He's 6cm shorter (or 2.5 inches). I really don't think it's that much 



visualkeirockstar said:


> What a dumbass.


Hahaha thank you, I needed to hear that



Amocholes said:


> Short guys can be incredibly sexy and cuddly.


Ok, this is not helping, lol



ManOfFewWords said:


> Give him an incentive to be with you. Tell him you're ready to have sex. This is a guaranteed way to make him fall in love with you. No need to thank me. I'm just "paying it forward".


Well... one problem is that we wouldn't really have a place to have sex at, lol. I'm currently living with my parents, because my apartment is getting renovated. I don't even have a bed there. And he lives with his parents (who are pretty much always at home).

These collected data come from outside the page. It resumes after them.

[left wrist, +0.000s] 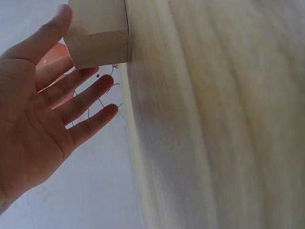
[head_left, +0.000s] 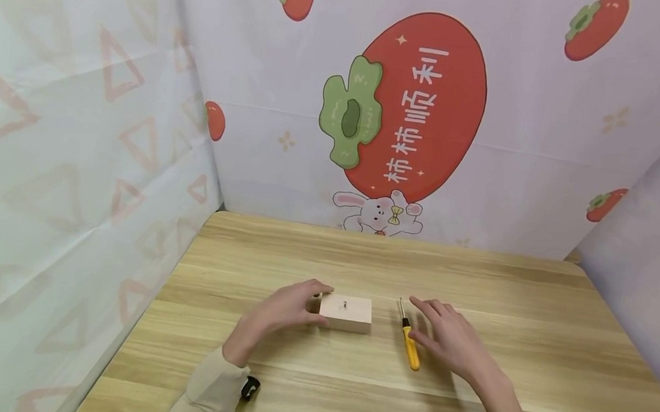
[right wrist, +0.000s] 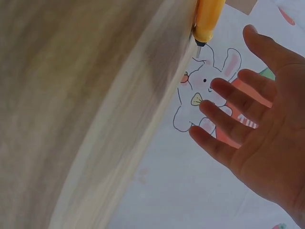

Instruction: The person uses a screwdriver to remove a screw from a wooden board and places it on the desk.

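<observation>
A pale wooden block point(head_left: 349, 323) lies flat on the table, with a small metal screw point(head_left: 345, 304) standing up from its top. My left hand point(head_left: 285, 307) is at the block's left end, thumb by the near corner and index finger by the far one. In the left wrist view, the fingers of the left hand point(left wrist: 43, 109) are spread loosely beside the block point(left wrist: 97, 47); whether they touch it is unclear. A screwdriver point(head_left: 410, 347) with a yellow handle lies right of the block, tip pointing away. Just right of it hovers my right hand point(head_left: 452, 337), its fingers spread and holding nothing.
The wood-grain table point(head_left: 310, 379) extends around both hands. A printed cloth point(head_left: 265, 165) with persimmons and a rabbit hangs behind the table's far edge. Another cloth point(head_left: 85, 174) with triangle patterns runs along the left side.
</observation>
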`<state>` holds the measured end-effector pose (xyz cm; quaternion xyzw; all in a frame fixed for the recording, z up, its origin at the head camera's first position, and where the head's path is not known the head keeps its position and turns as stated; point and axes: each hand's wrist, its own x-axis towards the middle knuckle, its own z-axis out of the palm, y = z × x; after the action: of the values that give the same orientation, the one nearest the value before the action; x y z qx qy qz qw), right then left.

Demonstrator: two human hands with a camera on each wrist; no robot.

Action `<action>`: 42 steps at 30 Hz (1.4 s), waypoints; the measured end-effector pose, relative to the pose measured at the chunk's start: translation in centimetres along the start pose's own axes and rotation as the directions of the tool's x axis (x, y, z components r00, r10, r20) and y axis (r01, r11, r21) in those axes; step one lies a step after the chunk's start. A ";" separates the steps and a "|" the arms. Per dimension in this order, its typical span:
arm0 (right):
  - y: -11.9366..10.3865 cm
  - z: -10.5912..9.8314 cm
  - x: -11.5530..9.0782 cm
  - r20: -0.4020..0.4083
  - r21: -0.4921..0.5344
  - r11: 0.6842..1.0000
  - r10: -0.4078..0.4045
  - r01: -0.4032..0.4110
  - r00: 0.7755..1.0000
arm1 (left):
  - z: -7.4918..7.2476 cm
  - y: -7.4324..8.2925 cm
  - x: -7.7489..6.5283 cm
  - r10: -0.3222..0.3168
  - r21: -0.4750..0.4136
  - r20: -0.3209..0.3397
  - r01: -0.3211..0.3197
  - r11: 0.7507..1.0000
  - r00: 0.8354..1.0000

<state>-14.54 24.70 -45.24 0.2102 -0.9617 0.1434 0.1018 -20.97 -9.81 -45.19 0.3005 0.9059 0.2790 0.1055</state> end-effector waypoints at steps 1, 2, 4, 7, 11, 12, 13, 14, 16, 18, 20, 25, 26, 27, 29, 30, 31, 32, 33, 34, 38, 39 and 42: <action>0.0 -0.1 -0.1 0.002 0.002 1.000 -0.004 0.004 1.000 | 0.1 0.1 0.1 -0.002 -0.012 0.006 0.002 1.000 1.000; 0.0 -0.1 -0.1 0.007 0.002 1.000 -0.007 0.007 1.000 | 0.1 0.2 0.1 0.002 -0.019 0.009 -0.002 1.000 1.000; 0.0 -0.3 -0.2 0.018 0.001 1.000 -0.013 0.013 1.000 | 0.2 0.2 0.3 0.003 -0.036 0.007 -0.002 0.999 1.000; 0.0 -0.5 -0.3 0.044 0.000 1.000 -0.021 0.021 0.999 | 0.3 0.3 0.5 -0.004 -0.051 -0.003 0.004 0.999 1.000; 0.0 -0.7 -0.2 0.101 -0.006 0.999 -0.033 0.034 0.994 | 0.4 0.1 0.5 -0.022 -0.059 -0.021 0.021 0.998 1.000; 0.0 -0.8 -0.2 0.114 -0.006 0.999 -0.032 0.033 0.993 | 0.5 0.1 0.5 -0.024 -0.060 -0.024 0.023 0.998 0.999; -0.1 -0.8 -0.2 0.125 -0.009 1.000 -0.026 0.027 0.992 | 0.5 0.1 0.4 -0.024 -0.063 -0.028 0.022 0.998 0.999; -0.1 -0.8 -0.2 0.133 -0.011 1.000 -0.018 0.020 0.991 | 0.5 0.0 0.4 -0.025 -0.067 -0.030 0.023 0.997 0.999; -0.2 -0.8 -0.3 0.145 -0.013 1.000 -0.003 0.004 0.989 | 0.5 0.0 0.4 -0.027 -0.078 -0.030 0.025 0.997 0.999; -0.3 -0.7 -0.4 0.163 -0.009 1.000 0.000 0.001 0.987 | 0.5 0.0 0.3 -0.032 -0.093 -0.027 0.029 0.995 0.999; -0.3 -0.6 -0.5 0.177 -0.005 1.000 -0.008 0.009 0.984 | 0.6 0.0 0.2 -0.037 -0.107 -0.024 0.035 0.994 0.999; -0.4 -0.5 -0.7 0.218 0.006 1.000 -0.021 0.020 0.976 | 0.6 0.0 0.0 -0.052 -0.118 -0.024 0.049 0.992 0.998; -0.4 -0.5 -0.7 0.229 0.009 1.000 -0.024 0.023 0.973 | 0.6 0.0 0.0 -0.054 -0.119 -0.024 0.051 0.992 0.998; -0.4 -0.6 -0.7 0.241 0.012 1.000 -0.027 0.025 0.970 | 0.6 0.0 0.0 -0.055 -0.117 -0.026 0.052 0.992 0.998; -0.5 -0.6 -0.8 0.273 0.017 1.000 -0.024 0.021 0.962 | 0.6 0.1 0.1 -0.057 -0.112 -0.028 0.054 0.992 0.998; -0.6 -0.6 -0.8 0.286 0.015 1.000 -0.022 0.018 0.958 | 0.6 0.1 0.1 -0.056 -0.111 -0.028 0.053 0.992 0.998; -0.6 -0.6 -0.8 0.299 0.016 1.000 -0.022 0.018 0.954 | 0.5 0.2 0.1 -0.053 -0.111 -0.029 0.049 0.993 0.998; -0.7 -0.6 -0.8 0.311 0.017 1.000 -0.026 0.022 0.950 | 0.5 0.2 0.1 -0.050 -0.111 -0.029 0.046 0.993 0.998; -0.7 -0.6 -0.9 0.321 0.014 1.000 -0.023 0.019 0.947 | 0.5 0.3 0.1 -0.046 -0.110 -0.030 0.043 0.993 0.998; -0.7 -0.5 -0.9 0.330 0.014 1.000 -0.021 0.017 0.944 | 0.5 0.4 0.1 -0.047 -0.110 -0.028 0.044 0.993 0.999; -0.7 -0.4 -1.0 0.345 0.024 0.999 -0.029 0.022 0.938 | 0.5 0.5 0.3 -0.049 -0.104 -0.025 0.046 0.993 0.998; -0.7 -0.4 -1.0 0.347 0.026 0.999 -0.029 0.021 0.937 | 0.6 0.5 0.4 -0.050 -0.101 -0.023 0.048 0.994 0.998; -0.8 -0.3 -1.0 0.354 0.029 0.999 -0.026 0.017 0.935 | 0.7 0.5 0.5 -0.055 -0.103 -0.017 0.053 0.993 0.998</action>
<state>-13.22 24.46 -45.03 0.2444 -0.9600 0.1145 -0.0743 -20.91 -8.91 -45.47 0.2673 0.8992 0.3251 0.1195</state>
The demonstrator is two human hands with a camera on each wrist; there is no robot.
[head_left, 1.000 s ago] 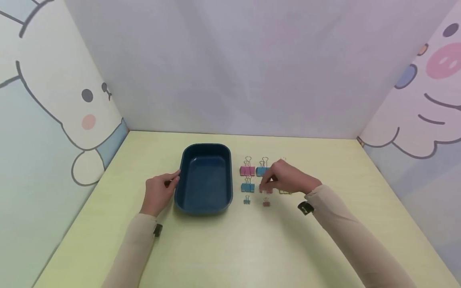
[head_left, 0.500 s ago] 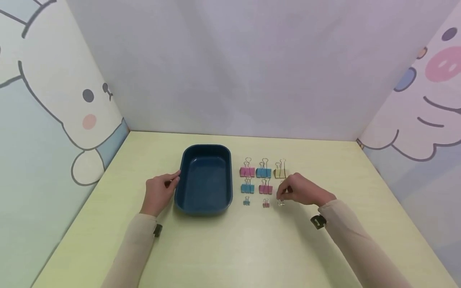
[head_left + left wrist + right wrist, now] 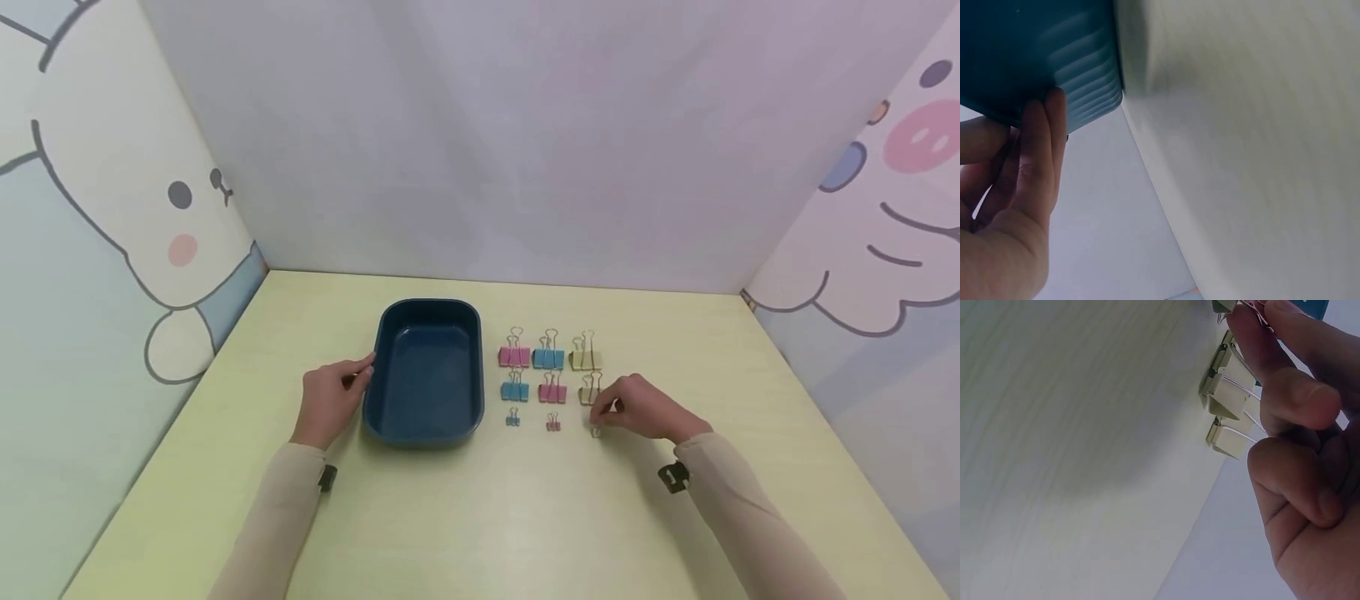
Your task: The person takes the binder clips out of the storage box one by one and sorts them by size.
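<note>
At the left side of the dark blue tray, my left hand holds the rim. In the left wrist view its fingers lie against the tray's ribbed outer wall. My right hand pinches the wire handles of a small yellow binder clip low over the table. The right wrist view shows part of that clip at its top edge. Just behind it stands a medium yellow binder clip, partly covered by the hand. Small pink and small blue binder clips stand to its left.
Medium pink and blue binder clips form a middle row. Large pink, blue and yellow binder clips stand behind. A white back wall and printed side walls surround the pale yellow table.
My right hand has moved from the medium pink clip rightward and toward me, to the small yellow clip, shifting it slightly right and nearer. My left hand stays at the tray.
</note>
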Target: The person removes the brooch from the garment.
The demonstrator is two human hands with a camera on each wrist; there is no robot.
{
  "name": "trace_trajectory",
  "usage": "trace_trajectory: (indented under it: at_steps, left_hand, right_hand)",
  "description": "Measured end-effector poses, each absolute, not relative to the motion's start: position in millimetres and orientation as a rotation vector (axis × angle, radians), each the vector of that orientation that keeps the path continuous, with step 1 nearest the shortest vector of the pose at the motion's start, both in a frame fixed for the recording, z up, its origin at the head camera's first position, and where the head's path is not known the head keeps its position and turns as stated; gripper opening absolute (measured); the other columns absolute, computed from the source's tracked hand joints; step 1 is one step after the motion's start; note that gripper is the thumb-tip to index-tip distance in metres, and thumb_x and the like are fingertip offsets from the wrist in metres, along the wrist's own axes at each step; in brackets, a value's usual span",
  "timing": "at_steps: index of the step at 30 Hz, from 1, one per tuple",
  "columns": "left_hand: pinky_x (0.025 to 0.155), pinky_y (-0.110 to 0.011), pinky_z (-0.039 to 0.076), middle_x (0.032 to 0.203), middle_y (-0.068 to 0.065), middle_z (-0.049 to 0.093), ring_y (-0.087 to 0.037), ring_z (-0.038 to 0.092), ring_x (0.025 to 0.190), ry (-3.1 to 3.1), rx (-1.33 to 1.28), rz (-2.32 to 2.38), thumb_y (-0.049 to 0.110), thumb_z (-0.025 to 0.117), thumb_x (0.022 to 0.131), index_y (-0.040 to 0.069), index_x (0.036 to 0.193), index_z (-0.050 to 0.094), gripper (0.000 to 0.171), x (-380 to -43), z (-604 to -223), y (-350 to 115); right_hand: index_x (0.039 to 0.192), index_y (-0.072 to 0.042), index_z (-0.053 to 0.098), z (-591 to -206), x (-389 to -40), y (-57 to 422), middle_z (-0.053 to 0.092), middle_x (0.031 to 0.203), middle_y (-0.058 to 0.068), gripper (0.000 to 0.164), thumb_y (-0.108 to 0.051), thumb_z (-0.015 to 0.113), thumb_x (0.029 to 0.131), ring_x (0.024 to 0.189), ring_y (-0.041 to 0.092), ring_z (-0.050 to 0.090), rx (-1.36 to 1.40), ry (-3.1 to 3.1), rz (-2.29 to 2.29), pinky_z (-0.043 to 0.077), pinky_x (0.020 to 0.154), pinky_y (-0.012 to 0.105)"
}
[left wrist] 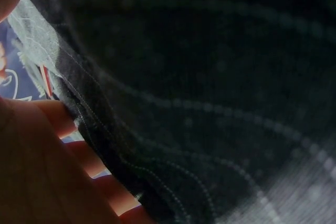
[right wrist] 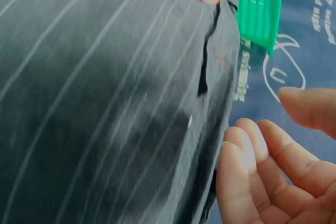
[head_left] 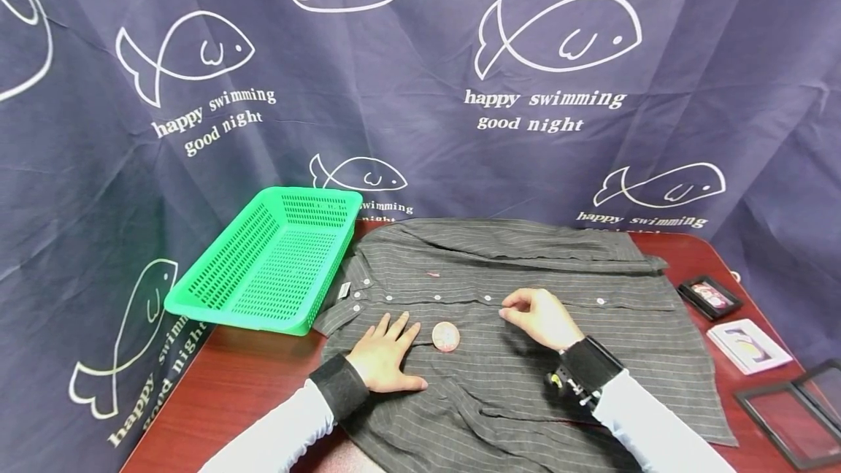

Come to think of it, he's asked me many times about when would I be moving into my apartment, and when would I invite him over for coffee. I knew what he was thinking about, lol.

I'm not sure if I would do the friend-with-benefits thing. Hmm... you only live once...? I just wouldn't want to fall in love... oh dear god, no :no


----------



## ManOfFewWords (Mar 20, 2012)

Girls are so culturally conditioned to fall in love with every guy they bang it's not even funny.


----------



## ManOfFewWords (Mar 20, 2012)

How tall are you?


----------



## phoenixwright (Jun 22, 2011)

calichick said:


> I tend to ignore almost every guy and it works for me so don't know what you're referring to...
> 
> apparently to guys this gives me some aura of "mystery" lol.
> 
> in reality it's just me wanting to be pursued and shown how much they really like me. I won't give a guy attention first...no way in hell.


Your level of success would probably be about the same, if not higher, if you didn't play hard to get.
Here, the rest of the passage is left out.